Kepala Staf Angkatan Udara, Marsekal TNI Fadjar Prasetyo, S.E., M.P.P., CSFA, Ikut Meramaikan Pementasan Wayang Orang Lakon “Pandawa Boyong”

INN | JAKARTA – Kepala Staf Angkatan Udara, Marsekal TNI Fadjar Prasetyo, S.E., M.P.P., CSFA, ikut meramaikan pementasan wayang orang lakon “Pandawa Boyong” yang digelar di Teather Taman Ismail Marzuki (TIM), Jakarta, Minggu malam (15/01/2023).

Wayang Orang, digelar dalam rangka memperingati hari Dharma Samudera TNI Angkatan Laut (TNI AL) yang jatuh tanggal 15 Januari.

Dalam jagad pewayangan, tokoh Resi Abiyasa, adalah putra dewi Setyowati dan Palasara, yang memiliki sifat pandai, cerdas, bijaksana, sholeh, dan berwibawa. Resi Abiyasa juga seorang pertapa, ahli pengobatan, berumur panjang dan memiliki ilmu kesaktian yang tinggi.

Kasau mengungkapkan, pementasan wayang orang “Padawa Boyong”, sebagai simbol soliditas TNI – Polri selaku alat pertahanan keamanan negara. Kasau juga menyatakan pentingnya melestarikan budaya Indonesia (wayang orang) yang bernilai tinggi.

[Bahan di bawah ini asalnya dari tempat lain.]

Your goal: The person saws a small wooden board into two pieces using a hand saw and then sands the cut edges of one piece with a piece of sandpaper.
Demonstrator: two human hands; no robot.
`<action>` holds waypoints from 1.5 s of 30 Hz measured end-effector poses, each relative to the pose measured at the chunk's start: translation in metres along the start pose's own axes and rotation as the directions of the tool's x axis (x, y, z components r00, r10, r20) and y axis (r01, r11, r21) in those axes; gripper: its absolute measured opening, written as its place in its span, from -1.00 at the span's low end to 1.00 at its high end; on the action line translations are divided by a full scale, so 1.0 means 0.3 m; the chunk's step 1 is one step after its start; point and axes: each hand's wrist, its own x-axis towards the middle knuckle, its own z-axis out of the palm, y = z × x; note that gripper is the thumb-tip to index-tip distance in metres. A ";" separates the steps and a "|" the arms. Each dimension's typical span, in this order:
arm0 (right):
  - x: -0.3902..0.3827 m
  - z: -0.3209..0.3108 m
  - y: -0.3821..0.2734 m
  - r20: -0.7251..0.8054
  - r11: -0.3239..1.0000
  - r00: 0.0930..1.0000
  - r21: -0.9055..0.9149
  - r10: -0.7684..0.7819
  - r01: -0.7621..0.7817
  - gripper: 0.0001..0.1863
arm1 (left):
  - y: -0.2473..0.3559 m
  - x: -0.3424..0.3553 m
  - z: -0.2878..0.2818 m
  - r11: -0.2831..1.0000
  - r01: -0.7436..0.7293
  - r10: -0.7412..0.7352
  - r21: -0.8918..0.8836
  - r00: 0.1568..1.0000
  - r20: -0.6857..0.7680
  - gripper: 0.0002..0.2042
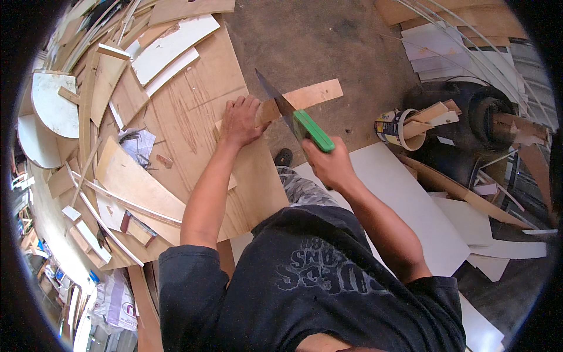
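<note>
My left hand (239,120) presses down on a short light wooden strip (316,91) at the edge of the plywood worktop (205,170), its fingers curled over the wood and the strip jutting out past the edge. My right hand (328,164) is closed on the green handle (312,130) of a hand saw (275,94). The dark blade crosses the strip just right of my left fingers, its tip pointing up and away from me.
Wood offcuts and white curved panels (54,104) pile along the worktop's left. To the right are a bucket of wood scraps (413,138), a black rounded object (446,100) and white sheets (404,199) on the floor. My shoe (283,157) shows below the worktop's edge.
</note>
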 end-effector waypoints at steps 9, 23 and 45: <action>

Lakon “Pandawa Boyong” menceritakan kepindahan (boyong) lima kesatria bersaudara Pandawa dari negeri Alengka yang dikuasai Kurawa ke negeri Astinapura.

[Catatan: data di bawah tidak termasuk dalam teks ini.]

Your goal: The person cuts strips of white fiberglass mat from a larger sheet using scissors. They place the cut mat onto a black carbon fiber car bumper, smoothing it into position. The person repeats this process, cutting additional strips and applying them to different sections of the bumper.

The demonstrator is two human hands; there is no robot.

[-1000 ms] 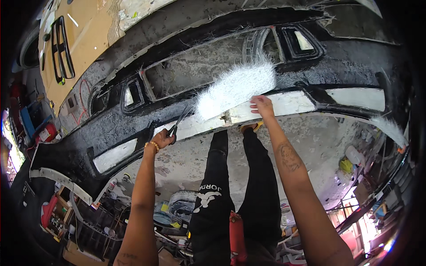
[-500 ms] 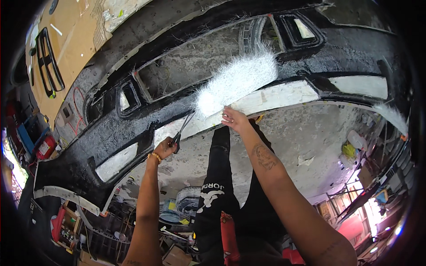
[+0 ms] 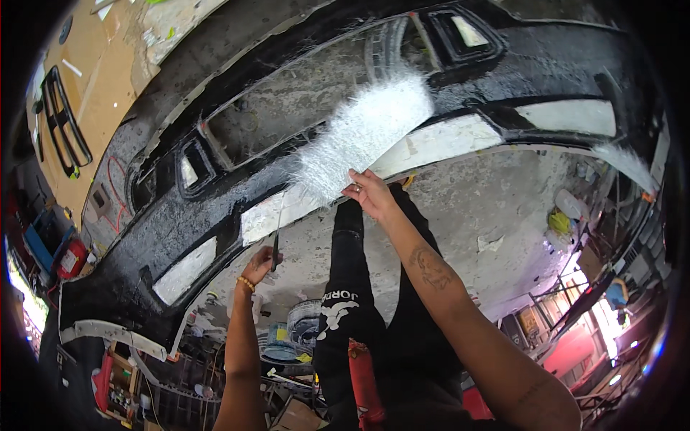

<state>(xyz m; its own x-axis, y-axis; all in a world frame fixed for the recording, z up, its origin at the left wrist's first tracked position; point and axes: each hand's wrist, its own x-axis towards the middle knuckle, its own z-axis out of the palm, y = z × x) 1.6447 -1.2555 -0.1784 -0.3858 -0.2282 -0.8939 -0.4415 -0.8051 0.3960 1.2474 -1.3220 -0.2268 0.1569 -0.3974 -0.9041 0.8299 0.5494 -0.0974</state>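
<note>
A white, shaggy fibre mat (image 3: 370, 129) lies across the long black moulded panel (image 3: 194, 223), which looks like a car bumper and has white rectangular sections. My right hand (image 3: 370, 197) pinches the mat's lower edge near the middle of the panel. Below and left of it, my left hand (image 3: 260, 267) grips black-handled scissors (image 3: 275, 251), whose slim blades point up toward the mat's left end. A smaller tuft of white fibre (image 3: 624, 165) hangs at the panel's right end.
Cardboard (image 3: 122, 61) with a black grille piece (image 3: 63, 118) lies at upper left. A red container (image 3: 72, 260) sits among clutter at left. My legs in black trousers (image 3: 345, 266) stand on mottled concrete (image 3: 467, 230) below the panel, with more clutter toward the bottom.
My right hand has moved left along the mat and now holds its edge, which has shifted down and left. My left hand with the scissors has dropped lower, below the panel's white strip.
</note>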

Dalam kepindahan tersebut, para kesatria Pandawa yang terdiri dari Putadewa, Bimasena, Arjuna, Nakula, Sadewa, harus berperang melawan Kurawa yang jumlahnya jauh lebih besar dan persenjataan lebih lengkap, akhirnya kesatria Pandawa dapat mengalahkan Kurawa.

Pergelaran wayang orang, juga melibatkan beberapa pejabat TNI, TNI AD, TNI AL, TNI AU dan Polri, serta 450 prajurit TNI AL.

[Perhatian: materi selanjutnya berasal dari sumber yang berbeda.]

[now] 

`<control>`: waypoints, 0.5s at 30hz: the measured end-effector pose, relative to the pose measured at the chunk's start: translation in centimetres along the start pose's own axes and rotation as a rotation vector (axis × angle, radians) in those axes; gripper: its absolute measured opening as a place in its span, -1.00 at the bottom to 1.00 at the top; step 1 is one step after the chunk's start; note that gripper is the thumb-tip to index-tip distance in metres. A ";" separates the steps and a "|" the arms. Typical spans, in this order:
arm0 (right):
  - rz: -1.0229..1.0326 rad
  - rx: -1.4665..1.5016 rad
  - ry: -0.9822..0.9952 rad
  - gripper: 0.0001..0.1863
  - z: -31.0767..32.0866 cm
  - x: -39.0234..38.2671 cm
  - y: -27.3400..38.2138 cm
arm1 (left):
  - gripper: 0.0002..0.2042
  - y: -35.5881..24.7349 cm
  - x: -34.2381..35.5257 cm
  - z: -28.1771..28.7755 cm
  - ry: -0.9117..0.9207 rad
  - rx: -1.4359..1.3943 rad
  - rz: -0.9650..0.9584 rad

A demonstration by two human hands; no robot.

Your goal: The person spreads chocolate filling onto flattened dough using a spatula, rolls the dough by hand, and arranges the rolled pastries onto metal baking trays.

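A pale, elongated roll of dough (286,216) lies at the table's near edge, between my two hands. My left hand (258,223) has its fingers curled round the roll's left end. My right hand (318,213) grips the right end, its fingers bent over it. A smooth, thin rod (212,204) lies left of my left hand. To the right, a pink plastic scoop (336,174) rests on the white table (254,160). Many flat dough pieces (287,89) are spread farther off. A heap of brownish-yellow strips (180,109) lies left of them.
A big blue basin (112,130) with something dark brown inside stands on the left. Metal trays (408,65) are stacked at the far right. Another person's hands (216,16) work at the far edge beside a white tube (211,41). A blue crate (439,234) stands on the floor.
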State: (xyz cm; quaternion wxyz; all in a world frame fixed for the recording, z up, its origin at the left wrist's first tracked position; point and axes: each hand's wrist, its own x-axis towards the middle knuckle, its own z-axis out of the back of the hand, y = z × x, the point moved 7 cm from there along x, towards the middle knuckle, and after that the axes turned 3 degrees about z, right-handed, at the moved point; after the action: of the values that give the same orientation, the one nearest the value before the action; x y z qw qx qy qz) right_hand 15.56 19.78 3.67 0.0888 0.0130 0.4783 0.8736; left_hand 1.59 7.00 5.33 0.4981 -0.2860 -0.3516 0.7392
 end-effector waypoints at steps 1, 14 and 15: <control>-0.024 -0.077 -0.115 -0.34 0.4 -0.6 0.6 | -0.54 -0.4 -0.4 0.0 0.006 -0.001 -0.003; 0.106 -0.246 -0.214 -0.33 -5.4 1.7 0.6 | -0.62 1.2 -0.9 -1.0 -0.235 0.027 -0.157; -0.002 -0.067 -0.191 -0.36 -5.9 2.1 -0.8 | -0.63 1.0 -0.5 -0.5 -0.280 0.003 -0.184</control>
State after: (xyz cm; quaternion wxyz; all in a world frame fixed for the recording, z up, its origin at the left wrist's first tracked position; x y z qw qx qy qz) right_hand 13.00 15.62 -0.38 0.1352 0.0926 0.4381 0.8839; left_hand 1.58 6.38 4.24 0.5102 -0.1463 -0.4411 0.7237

Makna yang terkandung dalam cerita “Pandawa Boyong”, adalah pesan moral tentang penghayatan, dan pengamalan Pancasila secara lebih luas. Makna tersebut digambarkan oleh sifat-sifat yang melekat pada sosok lima kesatria Pandawa.

Dalam pementasan ini, Panglima TNI Laksamana TNI Yudo Margono, S.E., M.M., CSFA., memerankan Bima Sena, Ny. Veronica Yudo Margono, sebagai Dewi Nagagini, Kasad Jenderal TNI Dr. Dudung Abdurachman, S.E., M.M., sebagai Batara Guru, Kasal Laksamana TNI Muhammad Ali S.E., M.M., M.Tr.Opsla, sebagai Batara Baruna, Kapolri, Jenderal Polisi Drs. Listyo Sigit Prabowo, M,Si., berperan sebagai Puntadewa.